Check each line of the listing, and copy it if it contains the word "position".
------------------------------------------------
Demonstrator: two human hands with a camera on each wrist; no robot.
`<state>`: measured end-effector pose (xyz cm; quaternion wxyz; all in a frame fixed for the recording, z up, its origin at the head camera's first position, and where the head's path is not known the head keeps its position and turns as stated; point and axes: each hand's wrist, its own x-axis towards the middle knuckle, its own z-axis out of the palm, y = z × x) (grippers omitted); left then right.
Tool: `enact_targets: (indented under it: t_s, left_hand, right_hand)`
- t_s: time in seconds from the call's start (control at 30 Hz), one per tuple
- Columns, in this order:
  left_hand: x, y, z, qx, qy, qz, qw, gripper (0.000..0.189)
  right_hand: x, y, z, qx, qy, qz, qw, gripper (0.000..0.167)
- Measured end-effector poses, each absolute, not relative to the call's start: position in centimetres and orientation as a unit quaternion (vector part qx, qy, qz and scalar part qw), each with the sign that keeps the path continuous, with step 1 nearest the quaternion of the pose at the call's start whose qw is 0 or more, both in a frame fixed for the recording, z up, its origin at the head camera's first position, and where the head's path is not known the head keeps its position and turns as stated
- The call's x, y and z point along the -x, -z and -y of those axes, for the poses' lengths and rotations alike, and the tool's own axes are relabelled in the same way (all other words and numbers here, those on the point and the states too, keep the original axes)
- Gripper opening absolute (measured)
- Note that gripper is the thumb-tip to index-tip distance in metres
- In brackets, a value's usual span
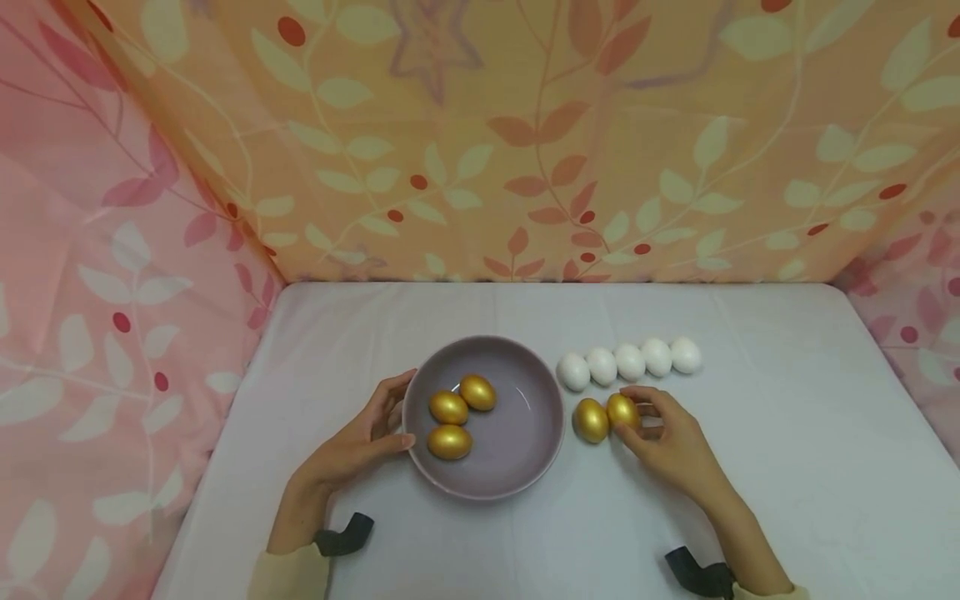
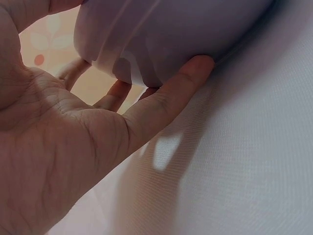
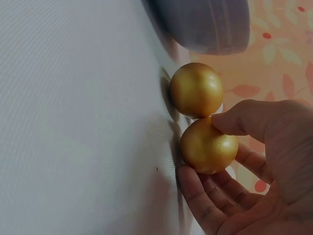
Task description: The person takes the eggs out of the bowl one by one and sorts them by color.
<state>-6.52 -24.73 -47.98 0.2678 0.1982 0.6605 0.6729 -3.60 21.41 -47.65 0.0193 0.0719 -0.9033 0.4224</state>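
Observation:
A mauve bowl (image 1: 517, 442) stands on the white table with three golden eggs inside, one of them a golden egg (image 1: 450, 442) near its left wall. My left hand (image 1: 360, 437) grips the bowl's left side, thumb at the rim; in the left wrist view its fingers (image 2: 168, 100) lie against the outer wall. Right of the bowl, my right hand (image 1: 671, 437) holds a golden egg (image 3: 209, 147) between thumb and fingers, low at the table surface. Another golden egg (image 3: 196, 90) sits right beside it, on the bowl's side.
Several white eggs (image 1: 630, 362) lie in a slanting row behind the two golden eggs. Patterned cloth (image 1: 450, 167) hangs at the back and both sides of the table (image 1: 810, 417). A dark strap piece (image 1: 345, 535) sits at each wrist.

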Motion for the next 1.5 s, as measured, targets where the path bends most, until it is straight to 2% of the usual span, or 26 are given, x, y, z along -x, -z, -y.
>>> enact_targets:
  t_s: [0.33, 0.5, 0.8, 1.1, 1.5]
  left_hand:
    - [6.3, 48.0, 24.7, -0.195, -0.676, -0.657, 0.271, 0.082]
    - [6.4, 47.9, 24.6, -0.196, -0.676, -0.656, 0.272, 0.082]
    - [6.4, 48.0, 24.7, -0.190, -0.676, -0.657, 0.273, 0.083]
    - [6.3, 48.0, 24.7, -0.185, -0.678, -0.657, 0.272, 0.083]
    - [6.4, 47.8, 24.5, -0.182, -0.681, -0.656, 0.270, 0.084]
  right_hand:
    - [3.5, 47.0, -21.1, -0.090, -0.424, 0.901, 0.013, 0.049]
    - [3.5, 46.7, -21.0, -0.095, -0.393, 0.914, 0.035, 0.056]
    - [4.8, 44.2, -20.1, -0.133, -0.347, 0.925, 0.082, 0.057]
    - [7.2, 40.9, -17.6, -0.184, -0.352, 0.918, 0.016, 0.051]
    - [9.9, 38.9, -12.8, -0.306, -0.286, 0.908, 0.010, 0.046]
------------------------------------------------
YOUR SOLUTION:
`<state>`: measured end-effector pose (xyz cm; quaternion wxyz; all in a frame fixed for the recording, z up, its origin at the head camera's first position, and where the head's path is not known the head keeps its position and turns as stated; point and axes: each hand's wrist, its own x-axis towards the middle knuckle, its own z-axis out of the palm, y = z × x) (grippers omitted); left then right.
- Measured end-effector poses, each absolute, not relative to the call's start: position in centimetres and orientation as a unit quaternion (vector part qx, qy, qz and scalar part qw), each with the sign that keeps the path continuous, with step 1 nearest the quaternion of the pose at the call's start whose qw is 0 or more, both in a frame fixed for the recording, z up, its origin at the head camera's first position, and where the head's path is not known the head keeps its position and turns as stated

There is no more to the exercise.